Closed tangcong closed 4 years ago
cc @mitake
this may be caused by the same bug
Fixed by #11652.
@tangcong Thanks again for fixing this! Could you expand the following statement, I am trying to understand if / how etcd fails to apply a command but reports no error. Does etcd client receive error when this happens?
After that, if leader auth revision is smaller than follower auth revision, follower will fail to apply command, and there won't be any error message in etcd log.
func (a *applierV3backend) Apply(r *pb.InternalRaftRequest) *applyResult {
ar := &applyResult{}
defer func(start time.Time) {
warnOfExpensiveRequest(a.s.getLogger(), start, &pb.InternalRaftStringer{Request: r}, ar.resp, ar.err)
}(time.Now())
ar.err msg is "auth revision is old" when auth revision is inconsistent. i think it is necessary to optimize it by adding an error log and etcd_server_proposals_fail_applied_total metrics. how do you think? i can submit another pr to optimize it.

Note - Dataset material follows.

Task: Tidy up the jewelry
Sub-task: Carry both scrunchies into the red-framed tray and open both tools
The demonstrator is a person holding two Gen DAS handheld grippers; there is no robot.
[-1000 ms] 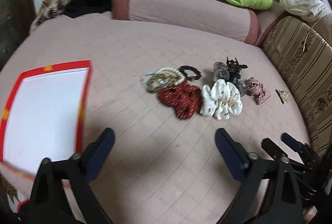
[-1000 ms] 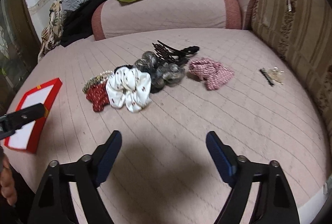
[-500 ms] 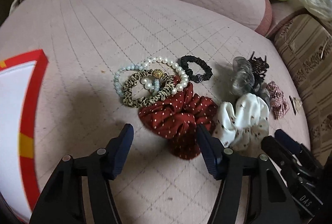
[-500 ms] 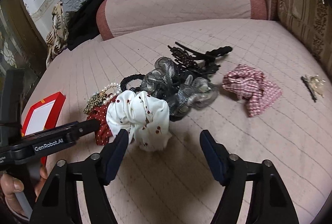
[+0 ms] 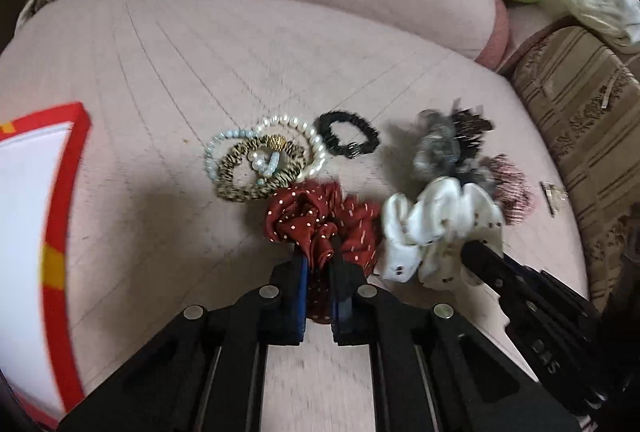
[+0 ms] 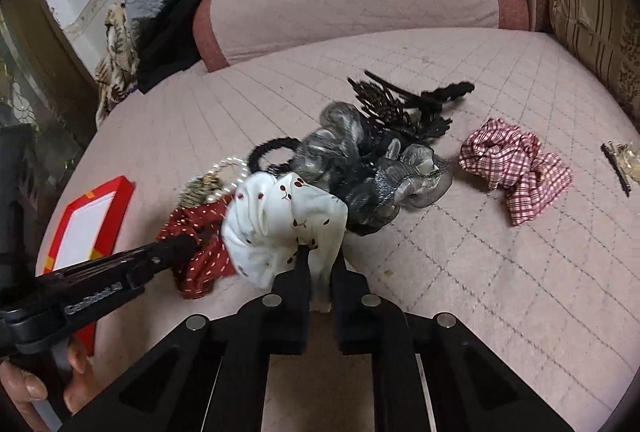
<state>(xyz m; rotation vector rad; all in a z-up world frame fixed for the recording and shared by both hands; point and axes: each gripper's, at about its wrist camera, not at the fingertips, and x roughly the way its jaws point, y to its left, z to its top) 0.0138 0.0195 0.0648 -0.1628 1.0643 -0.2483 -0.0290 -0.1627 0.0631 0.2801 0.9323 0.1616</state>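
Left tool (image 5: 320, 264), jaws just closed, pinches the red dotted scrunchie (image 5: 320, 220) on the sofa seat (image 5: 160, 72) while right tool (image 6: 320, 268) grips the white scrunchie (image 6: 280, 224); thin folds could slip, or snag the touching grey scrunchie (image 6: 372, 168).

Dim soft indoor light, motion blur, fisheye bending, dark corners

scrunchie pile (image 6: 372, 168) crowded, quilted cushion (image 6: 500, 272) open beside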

The client did not receive an error because the apply command for the node to which the client connected was successful.
@jingyih
I see. So client may or may not see error "auth revision is old", depending on which etcd in the cluster serves it. It is the same raft log entry replicated to all 3 etcd members, but they apply it differently due to the fact that their auth store revisions are inconsistent. It feels like the inconsistency issue is amplified, in the sense that it starts with re-applying one or few auth related raft log entries, but later this leads to growing inconsistency in mvcc store.
Adding a log warning when "auth revision is old" happens sounds good to me.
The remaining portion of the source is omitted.